Kommen Schwimmbrillen zu früh zum Einsatz, gewöhnen sich Kinder zu schnell an diese und die Ausbildung verfehlt recht schnell ihr eigentliches Ziel: Den sicheren Umgang mit dem nassen Element.

Schwimmbrillen gehören meines Erachtens nicht in den Bereich der Wassergewöhnung bzw. Wassersicherheit und spielen erst später bei der Schwimmtechnikausbildung eine Rolle. 
In meinen Kursen muss ein Kind erst einmal zeigen, dass es einen Torpedo bzw. das Hunde paddeln mit Kopf unter Wasser bedenkenlos und ohne sich anschließend die Augen zu reiben, vormachen kann. Aller größte Priorität vor dem Schwimmen lernen hat nun mal die Gewöhnung der Augen an das Wasser.

In meinen Anfängergruppen argumentiere ich meistens so: “Stell dir vor, du machst mit deinen Eltern am Sonntag einen Spaziergang am Fluss oder fährst mit ihnen zum Paddeln an den See. Auf einmal fällst du aus Versehen ins Wasser. Hast du da immer eine Schwimmbrille auf?”.

Ein Kind das Schwimmen kann, allerdings panisch um sich schlägt wenn es Wasser in die Augen bekommt, ist nun leider mal nicht viel sicherer im Wasser als ein Kind aus dem Nichtschwimmerkurs.

Leider kann es, abhängig von den Vorkenntnissen, eine Weile dauern bis manche Kinder sich unter Wasser pudelwohl fühlen. Einige Schwimmlehrer sehen das als Zeitverschwendung an bzw. überspringen diese wichtige Phase der Wassergewöhnung gerne mal, da Eltern schnelle Erfolge sehen und das Thema Schwimmen lernen von ihrer Liste abhaken wollen. Aber genau da liegt meines Erachtens eines der Probleme, warum viele Kinder sich heutzutage im Wasser nicht sehr wohlfühlen bzw. im Anschluss der Ausbildung Schwimmbäder meiden.

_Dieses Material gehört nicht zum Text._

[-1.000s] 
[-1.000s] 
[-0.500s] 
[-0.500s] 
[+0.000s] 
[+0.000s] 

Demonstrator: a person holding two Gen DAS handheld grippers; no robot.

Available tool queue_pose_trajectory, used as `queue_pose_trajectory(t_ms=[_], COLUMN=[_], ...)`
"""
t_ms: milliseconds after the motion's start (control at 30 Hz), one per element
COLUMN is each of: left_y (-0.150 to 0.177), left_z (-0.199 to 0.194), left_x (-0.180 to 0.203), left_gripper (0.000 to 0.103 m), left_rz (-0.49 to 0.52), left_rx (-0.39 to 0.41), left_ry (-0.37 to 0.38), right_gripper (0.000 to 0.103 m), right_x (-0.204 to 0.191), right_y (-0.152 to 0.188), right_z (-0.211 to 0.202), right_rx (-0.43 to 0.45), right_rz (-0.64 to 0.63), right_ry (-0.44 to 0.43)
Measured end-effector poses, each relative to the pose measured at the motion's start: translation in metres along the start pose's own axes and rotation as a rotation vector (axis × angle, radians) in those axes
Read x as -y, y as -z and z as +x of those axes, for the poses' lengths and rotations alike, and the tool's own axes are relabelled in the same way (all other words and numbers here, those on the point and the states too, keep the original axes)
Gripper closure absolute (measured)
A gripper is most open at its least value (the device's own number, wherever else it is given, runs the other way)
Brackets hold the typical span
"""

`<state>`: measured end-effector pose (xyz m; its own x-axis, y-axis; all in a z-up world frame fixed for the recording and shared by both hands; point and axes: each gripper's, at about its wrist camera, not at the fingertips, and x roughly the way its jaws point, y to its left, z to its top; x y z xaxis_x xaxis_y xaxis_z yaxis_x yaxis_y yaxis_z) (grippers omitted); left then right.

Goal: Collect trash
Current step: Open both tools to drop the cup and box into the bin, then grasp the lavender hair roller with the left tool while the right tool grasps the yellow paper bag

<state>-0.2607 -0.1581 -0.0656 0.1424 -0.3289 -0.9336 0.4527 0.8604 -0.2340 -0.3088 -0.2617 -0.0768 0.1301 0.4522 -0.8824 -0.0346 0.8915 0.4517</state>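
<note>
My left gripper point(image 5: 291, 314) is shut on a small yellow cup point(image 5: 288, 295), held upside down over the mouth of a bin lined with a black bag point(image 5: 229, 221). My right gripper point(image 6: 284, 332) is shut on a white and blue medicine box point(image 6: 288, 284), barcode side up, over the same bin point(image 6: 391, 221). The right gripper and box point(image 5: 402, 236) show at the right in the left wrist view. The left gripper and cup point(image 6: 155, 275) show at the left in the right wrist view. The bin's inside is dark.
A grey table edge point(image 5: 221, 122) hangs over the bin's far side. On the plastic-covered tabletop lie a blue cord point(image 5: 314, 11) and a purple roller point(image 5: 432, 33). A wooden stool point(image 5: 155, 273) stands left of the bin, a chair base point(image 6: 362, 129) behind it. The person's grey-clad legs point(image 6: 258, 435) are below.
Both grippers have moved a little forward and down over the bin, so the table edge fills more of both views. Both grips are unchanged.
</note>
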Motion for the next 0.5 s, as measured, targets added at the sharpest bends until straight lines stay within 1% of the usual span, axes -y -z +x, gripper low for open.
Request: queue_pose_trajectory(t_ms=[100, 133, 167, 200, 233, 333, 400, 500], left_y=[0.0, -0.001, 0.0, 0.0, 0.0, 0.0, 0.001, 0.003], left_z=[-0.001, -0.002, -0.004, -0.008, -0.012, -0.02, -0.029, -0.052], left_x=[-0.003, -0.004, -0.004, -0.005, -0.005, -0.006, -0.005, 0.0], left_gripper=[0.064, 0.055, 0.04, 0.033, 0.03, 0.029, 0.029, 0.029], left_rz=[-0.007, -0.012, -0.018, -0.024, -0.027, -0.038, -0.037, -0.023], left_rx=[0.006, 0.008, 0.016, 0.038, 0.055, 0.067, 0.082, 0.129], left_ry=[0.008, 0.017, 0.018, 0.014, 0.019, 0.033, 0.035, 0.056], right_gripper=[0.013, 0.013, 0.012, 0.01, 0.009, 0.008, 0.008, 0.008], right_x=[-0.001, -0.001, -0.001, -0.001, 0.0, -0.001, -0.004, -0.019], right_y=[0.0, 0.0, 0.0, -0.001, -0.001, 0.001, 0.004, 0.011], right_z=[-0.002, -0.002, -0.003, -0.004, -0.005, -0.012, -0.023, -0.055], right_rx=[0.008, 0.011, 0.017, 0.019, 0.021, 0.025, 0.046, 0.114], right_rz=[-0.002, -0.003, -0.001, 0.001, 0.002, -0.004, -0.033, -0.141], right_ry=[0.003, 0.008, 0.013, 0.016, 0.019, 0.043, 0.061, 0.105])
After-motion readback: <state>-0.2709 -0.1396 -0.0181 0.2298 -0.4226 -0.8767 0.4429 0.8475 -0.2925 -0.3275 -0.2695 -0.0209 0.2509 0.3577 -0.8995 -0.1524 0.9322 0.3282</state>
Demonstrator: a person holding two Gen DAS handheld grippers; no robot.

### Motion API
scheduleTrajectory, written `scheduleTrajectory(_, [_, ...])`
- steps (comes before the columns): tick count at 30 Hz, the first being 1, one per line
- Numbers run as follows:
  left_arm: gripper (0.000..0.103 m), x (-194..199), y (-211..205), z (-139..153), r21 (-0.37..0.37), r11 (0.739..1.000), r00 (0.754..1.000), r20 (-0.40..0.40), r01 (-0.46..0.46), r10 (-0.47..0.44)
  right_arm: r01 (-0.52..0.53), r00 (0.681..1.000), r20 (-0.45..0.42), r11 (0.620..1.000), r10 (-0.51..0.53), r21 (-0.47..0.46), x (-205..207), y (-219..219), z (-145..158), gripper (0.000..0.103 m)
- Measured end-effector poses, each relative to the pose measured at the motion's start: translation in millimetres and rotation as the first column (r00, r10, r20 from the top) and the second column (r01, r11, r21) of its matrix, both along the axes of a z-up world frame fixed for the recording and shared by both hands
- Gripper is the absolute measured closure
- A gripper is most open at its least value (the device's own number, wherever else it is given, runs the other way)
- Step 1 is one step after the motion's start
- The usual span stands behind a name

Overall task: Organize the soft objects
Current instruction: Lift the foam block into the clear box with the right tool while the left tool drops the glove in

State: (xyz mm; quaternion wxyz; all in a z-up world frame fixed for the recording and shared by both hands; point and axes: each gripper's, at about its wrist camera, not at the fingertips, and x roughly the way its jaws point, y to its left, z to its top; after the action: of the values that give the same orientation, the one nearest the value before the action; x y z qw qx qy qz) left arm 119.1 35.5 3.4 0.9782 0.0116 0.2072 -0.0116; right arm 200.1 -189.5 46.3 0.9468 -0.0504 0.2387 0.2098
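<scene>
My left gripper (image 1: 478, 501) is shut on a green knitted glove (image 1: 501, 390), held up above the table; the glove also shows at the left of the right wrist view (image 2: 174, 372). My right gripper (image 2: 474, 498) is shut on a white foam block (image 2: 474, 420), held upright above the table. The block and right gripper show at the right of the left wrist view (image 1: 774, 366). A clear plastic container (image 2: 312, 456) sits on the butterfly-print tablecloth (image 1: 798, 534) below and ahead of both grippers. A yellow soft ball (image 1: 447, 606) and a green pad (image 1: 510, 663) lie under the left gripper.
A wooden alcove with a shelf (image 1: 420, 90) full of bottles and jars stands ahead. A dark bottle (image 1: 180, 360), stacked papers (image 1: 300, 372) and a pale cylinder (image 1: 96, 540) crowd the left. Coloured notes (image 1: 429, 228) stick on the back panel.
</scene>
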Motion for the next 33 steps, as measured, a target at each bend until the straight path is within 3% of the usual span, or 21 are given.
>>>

Viel kann bereits vorher schon erlernt werden, wie z.B. sich Wasser auf dem Gesicht anfühlt und das es auch überhaupt nicht schlimm ist, wenn mal etwas in die Augen geht. Besser, einfacherer und vor allem Zeit sparend für Eltern und Schwimmlehrer ist es, wenn das Kind bereits zu Hause in der Wanne das Untertauchen geübt hat.

Augen öffnen unter Wasser ist wichtig. Auch in meinen Kursen für Fortgeschrittene wird in den ersten fünf und den letzten zehn Minuten des dreissigminütigen Unterrichts immer ohne Schwimmbrille geübt. Grundlegende Kenntnisse werden somit nicht verlernt und Elemente aus der Wassersicherheit beinhalten nun mal keine Aktivitäten mit Schwimmbrille.